### Exercise
Report, as a bare number, how many lines of the entries below contain "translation".

(Excerpts from a dataset)
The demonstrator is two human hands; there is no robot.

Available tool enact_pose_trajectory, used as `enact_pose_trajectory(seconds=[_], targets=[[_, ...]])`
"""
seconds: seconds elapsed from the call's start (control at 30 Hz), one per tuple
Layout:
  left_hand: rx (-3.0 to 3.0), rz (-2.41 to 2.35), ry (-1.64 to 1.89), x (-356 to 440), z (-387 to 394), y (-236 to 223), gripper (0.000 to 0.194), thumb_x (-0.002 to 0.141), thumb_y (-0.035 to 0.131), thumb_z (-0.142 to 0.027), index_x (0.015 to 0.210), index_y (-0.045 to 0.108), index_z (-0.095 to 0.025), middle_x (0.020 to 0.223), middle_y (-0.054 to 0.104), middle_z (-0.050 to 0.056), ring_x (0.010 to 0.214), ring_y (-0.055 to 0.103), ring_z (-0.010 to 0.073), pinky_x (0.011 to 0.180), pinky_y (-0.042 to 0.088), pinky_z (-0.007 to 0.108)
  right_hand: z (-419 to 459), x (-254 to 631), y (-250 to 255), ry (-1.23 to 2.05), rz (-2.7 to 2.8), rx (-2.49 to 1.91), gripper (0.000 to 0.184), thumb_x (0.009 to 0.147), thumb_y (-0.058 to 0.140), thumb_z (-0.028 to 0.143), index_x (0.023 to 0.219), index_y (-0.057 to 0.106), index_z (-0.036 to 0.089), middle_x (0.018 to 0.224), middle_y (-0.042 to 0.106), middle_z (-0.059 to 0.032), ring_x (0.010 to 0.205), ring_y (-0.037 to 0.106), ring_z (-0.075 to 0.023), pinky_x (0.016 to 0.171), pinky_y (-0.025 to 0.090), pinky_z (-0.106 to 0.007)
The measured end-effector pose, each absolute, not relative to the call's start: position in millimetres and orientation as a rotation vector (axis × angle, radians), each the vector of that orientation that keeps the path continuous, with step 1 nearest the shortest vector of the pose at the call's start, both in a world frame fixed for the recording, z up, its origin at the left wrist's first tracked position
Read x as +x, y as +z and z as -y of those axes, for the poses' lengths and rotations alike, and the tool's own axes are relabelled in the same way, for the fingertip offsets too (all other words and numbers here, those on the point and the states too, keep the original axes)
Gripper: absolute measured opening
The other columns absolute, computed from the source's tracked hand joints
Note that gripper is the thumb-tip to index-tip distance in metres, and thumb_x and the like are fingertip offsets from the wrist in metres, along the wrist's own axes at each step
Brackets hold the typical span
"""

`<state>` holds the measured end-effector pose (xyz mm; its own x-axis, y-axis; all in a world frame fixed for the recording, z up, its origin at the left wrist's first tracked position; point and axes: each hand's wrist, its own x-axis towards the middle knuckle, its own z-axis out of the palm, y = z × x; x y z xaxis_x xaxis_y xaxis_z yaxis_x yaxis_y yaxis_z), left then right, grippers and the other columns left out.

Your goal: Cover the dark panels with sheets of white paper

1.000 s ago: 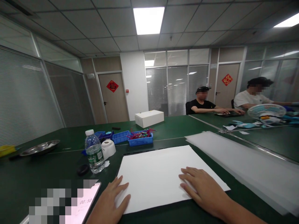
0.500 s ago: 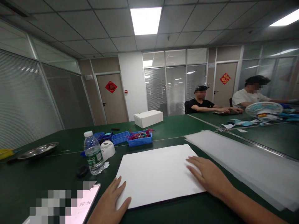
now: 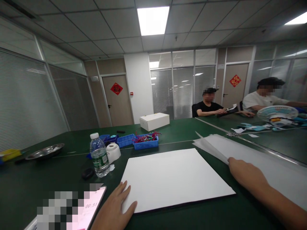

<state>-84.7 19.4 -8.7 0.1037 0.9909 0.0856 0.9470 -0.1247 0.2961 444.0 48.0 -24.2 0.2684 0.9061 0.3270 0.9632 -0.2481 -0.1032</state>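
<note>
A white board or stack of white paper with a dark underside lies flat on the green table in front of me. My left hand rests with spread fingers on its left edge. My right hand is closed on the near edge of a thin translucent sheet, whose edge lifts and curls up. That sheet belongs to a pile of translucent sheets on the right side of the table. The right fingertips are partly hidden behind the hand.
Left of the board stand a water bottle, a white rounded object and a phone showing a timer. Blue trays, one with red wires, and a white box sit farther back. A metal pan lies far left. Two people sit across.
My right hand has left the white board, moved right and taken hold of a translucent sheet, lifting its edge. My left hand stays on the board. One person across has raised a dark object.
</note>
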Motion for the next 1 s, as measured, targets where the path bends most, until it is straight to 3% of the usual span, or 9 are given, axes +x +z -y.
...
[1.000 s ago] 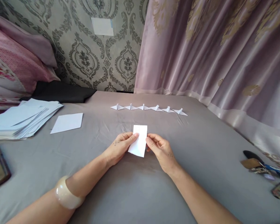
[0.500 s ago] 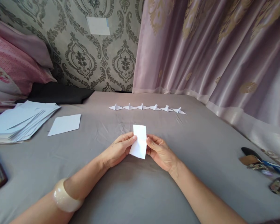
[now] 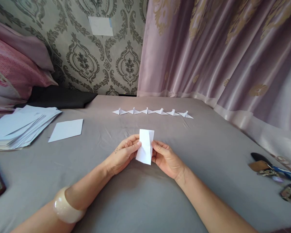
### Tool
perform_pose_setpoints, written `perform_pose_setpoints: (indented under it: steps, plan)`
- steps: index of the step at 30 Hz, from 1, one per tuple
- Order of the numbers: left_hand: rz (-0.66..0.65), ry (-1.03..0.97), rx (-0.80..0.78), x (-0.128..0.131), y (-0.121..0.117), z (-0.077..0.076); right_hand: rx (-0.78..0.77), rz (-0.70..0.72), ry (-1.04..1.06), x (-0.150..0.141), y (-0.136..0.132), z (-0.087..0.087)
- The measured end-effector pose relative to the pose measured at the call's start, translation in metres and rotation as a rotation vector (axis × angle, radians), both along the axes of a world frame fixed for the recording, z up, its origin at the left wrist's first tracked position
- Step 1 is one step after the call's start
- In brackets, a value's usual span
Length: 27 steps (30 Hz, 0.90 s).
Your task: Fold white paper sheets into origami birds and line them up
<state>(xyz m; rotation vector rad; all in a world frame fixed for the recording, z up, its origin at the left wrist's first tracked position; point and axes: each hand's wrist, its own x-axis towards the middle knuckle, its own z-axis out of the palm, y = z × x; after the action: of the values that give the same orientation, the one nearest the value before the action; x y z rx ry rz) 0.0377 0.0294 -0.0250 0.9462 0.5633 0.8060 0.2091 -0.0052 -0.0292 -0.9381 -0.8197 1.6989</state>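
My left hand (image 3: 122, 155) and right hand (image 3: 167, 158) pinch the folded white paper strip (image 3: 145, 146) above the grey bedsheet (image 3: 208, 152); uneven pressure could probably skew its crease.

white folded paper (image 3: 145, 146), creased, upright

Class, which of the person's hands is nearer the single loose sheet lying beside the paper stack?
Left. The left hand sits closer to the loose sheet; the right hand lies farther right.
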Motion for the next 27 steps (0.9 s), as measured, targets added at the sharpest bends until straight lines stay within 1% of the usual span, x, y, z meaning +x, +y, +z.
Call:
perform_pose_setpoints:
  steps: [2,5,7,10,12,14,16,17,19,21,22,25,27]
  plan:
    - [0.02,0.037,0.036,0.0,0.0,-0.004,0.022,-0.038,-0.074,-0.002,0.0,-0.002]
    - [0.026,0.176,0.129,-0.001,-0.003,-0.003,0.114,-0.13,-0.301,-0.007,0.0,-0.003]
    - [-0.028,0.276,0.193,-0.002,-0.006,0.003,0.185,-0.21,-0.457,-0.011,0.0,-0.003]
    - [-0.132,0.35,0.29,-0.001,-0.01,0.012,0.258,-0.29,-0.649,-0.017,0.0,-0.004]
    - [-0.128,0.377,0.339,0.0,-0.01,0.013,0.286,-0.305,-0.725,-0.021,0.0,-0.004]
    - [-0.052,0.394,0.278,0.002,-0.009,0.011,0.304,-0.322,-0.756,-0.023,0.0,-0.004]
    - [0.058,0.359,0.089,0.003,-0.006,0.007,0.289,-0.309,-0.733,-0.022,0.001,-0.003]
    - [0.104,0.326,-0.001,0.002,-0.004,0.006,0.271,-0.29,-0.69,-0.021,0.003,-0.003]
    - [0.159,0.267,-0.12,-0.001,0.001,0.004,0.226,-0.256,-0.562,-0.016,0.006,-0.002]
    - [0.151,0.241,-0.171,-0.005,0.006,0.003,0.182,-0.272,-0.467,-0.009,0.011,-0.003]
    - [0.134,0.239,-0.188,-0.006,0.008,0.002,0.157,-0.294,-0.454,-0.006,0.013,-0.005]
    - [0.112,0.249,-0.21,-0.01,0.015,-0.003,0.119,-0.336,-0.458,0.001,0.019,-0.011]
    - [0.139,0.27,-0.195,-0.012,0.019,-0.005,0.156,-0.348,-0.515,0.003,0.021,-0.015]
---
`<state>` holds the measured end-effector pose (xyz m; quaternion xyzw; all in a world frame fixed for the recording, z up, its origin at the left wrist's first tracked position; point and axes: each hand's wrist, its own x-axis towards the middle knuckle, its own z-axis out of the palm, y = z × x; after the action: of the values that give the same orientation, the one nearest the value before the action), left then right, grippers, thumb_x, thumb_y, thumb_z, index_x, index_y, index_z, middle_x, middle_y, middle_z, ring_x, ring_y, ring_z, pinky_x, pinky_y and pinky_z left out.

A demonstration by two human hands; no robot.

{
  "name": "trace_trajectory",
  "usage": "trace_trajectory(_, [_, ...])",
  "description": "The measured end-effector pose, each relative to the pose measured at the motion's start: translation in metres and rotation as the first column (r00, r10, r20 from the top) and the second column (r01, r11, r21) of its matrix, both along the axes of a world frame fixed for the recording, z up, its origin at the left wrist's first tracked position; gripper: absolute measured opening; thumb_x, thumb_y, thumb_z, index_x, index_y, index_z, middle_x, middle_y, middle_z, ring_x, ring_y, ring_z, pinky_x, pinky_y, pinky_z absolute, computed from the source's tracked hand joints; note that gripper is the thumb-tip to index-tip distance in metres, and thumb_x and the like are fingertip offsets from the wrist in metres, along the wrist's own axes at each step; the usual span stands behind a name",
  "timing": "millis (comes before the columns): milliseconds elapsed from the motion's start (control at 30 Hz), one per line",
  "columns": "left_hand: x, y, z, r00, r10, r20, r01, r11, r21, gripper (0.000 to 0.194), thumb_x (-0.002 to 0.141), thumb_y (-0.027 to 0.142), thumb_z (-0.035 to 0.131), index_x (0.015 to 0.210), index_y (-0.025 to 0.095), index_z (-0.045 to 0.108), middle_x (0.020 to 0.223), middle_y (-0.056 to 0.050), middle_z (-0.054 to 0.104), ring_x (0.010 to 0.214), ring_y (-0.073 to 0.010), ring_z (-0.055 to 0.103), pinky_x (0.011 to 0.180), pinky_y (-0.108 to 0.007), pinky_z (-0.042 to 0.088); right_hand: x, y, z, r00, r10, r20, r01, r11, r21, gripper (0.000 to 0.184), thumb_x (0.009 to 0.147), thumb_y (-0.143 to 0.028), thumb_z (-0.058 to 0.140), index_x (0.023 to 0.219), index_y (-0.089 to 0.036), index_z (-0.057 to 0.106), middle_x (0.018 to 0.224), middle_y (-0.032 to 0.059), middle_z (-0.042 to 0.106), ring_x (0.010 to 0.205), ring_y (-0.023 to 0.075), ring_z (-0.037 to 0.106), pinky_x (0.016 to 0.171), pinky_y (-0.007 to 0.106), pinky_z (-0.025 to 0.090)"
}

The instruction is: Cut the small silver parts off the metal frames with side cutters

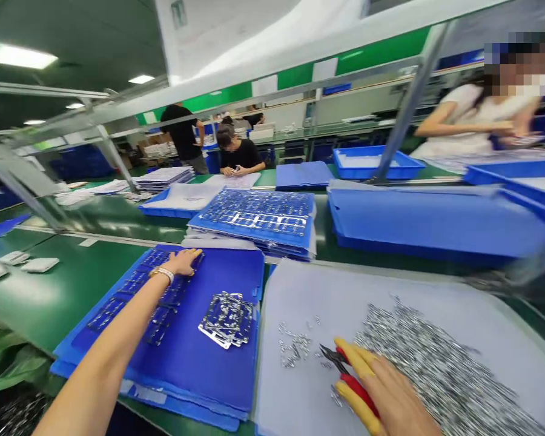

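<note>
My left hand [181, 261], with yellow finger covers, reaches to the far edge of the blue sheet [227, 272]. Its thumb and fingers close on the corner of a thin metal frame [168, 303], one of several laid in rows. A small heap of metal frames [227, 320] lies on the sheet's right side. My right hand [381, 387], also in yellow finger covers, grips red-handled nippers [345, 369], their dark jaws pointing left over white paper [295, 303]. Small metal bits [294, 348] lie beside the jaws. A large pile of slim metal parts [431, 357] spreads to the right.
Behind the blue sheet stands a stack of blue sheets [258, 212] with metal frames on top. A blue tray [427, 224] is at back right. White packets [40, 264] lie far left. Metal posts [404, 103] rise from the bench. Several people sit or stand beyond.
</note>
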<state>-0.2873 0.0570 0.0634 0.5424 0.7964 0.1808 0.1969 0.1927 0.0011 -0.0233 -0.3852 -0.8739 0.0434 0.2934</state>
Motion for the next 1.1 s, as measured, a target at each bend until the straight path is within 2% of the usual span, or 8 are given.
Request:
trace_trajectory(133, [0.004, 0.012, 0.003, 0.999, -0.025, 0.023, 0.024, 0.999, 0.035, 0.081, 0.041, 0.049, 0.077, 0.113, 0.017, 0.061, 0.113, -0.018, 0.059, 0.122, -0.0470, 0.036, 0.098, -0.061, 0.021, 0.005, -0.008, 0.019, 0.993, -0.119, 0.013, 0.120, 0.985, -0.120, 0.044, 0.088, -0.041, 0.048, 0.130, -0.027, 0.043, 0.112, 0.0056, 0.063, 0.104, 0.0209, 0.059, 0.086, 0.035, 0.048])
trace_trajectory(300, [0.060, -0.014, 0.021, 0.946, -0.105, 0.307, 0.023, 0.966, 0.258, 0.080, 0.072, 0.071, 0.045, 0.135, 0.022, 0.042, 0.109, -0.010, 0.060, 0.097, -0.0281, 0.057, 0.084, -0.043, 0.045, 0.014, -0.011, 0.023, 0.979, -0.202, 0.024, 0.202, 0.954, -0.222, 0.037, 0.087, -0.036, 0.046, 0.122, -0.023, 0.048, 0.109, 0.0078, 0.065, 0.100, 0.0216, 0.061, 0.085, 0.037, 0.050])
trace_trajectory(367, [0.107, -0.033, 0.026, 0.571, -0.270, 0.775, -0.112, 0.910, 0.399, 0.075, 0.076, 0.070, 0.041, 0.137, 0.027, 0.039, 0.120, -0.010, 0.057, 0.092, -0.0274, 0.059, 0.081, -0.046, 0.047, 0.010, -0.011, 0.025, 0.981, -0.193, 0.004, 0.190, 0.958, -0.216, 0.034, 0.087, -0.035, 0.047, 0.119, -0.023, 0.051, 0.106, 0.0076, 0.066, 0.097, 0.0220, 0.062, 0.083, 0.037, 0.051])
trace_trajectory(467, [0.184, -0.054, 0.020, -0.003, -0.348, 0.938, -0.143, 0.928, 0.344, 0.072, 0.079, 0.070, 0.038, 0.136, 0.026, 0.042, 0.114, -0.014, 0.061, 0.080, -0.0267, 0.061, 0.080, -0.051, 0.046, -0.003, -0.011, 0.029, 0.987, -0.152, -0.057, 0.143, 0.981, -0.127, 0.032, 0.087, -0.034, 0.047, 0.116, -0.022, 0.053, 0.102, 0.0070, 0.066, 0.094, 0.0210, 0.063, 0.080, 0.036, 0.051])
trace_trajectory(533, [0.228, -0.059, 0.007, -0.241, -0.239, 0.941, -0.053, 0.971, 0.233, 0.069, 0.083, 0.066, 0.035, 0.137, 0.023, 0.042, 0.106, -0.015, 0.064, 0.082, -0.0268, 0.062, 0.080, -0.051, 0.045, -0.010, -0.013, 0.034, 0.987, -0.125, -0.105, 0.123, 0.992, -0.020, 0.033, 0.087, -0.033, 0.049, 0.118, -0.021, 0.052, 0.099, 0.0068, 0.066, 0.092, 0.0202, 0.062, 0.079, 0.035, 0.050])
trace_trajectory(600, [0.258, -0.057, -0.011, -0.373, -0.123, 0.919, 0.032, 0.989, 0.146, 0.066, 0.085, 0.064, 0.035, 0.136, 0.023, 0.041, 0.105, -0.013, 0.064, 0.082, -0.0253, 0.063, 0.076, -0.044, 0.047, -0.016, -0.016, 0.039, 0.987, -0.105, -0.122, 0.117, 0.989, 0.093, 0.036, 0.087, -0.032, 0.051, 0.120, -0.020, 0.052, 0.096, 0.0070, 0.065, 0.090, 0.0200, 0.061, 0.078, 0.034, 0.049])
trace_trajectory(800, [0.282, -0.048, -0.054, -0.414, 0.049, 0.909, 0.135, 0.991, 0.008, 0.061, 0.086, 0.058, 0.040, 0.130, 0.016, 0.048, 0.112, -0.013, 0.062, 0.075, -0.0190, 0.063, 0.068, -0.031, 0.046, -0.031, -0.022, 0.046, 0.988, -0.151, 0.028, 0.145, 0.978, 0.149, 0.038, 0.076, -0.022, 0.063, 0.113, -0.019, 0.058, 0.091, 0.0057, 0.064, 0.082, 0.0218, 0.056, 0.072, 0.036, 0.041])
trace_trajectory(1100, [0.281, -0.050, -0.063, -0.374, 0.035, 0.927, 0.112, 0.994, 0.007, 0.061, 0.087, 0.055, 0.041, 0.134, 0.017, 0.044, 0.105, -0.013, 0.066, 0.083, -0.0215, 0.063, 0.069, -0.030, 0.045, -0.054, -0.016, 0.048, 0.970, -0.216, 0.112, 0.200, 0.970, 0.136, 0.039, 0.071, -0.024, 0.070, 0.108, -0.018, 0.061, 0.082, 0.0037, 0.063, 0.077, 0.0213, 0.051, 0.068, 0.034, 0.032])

### Output below
2